### Instructions for the task
Please reproduce all the data exactly as written and omit the pictures.

Stored data:
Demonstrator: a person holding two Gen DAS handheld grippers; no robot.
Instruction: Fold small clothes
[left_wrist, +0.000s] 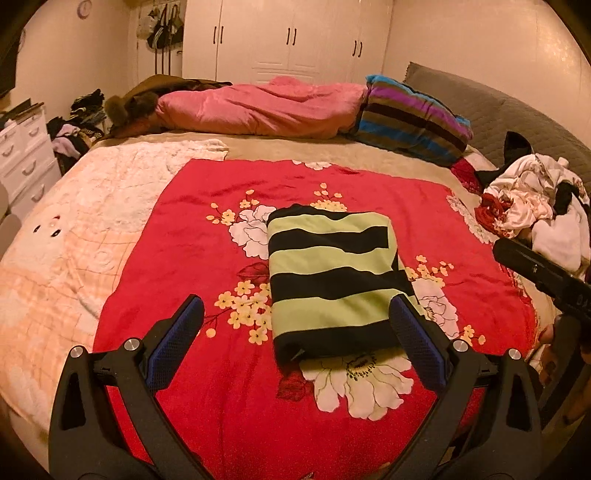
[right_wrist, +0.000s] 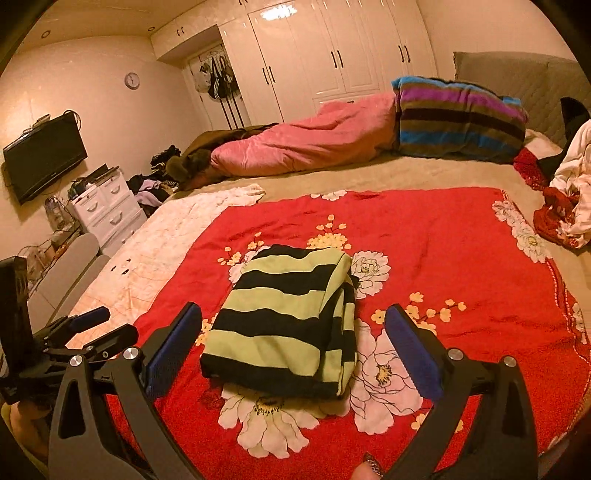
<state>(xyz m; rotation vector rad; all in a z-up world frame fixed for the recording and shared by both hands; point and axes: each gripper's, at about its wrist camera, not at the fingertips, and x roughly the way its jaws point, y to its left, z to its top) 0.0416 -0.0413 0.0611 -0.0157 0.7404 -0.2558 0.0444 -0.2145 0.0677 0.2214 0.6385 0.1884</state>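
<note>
Both tools (left_wrist: 297, 314) (right_wrist: 293, 321) gape wide over folded, soft striped garment (left_wrist: 332, 280), apparently untouched.

No brand, label or sign can be read anywhere in either view. Pale markings on the black right gripper (left_wrist: 543, 273), to the right of the left gripper's fingers, are too blurred to make out, as is the wall clock (right_wrist: 132, 80) face

Green-black striped garment (left_wrist: 332, 280) lies folded, flat.
</note>
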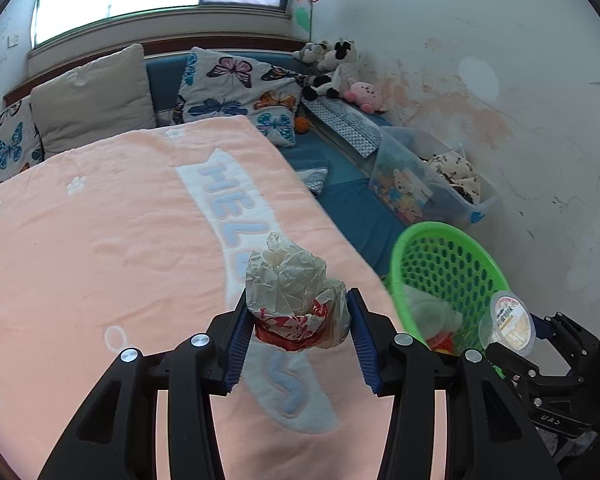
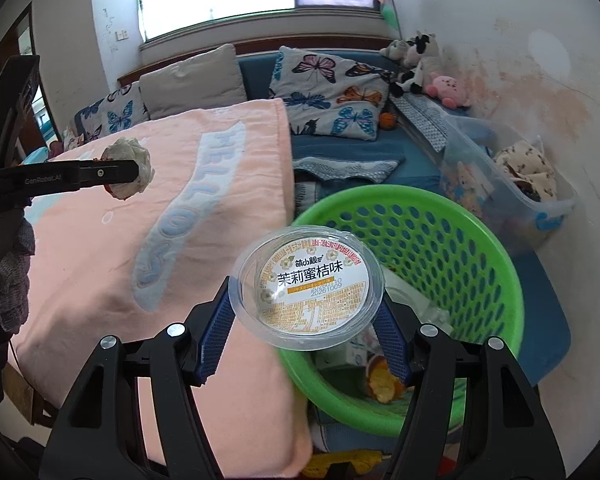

### Result of the task
Demonstrator: a person holding two Gen DAS handheld grippers; no robot.
Instruction: Fold small clothes
[left_wrist, +0.000s] 
[right_wrist, +0.000s] 
<state>(xyz m; rotation vector rad; all in a z-up world frame fixed for the recording and shared by both hands; point and axes: each gripper's, at about its wrist camera, not at the fingertips, and x roughly the way its jaws point, y to its left, z to its top) 0.0416 -0.0413 0.0611 -0.0157 0.7404 -0.2558 0.0444 -0.2145 0.0677 0.2214 0.6385 0.1884</state>
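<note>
Both tools (left_wrist: 297, 314) (right_wrist: 293, 321) gape wide over folded, soft striped garment (left_wrist: 332, 280), apparently untouched.

No brand, label or sign can be read anywhere in either view. Pale markings on the black right gripper (left_wrist: 543, 273), to the right of the left gripper's fingers, are too blurred to make out, as is the wall clock (right_wrist: 132, 80) face

Green-black striped garment (left_wrist: 332, 280) lies folded, flat.
</note>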

The output is done.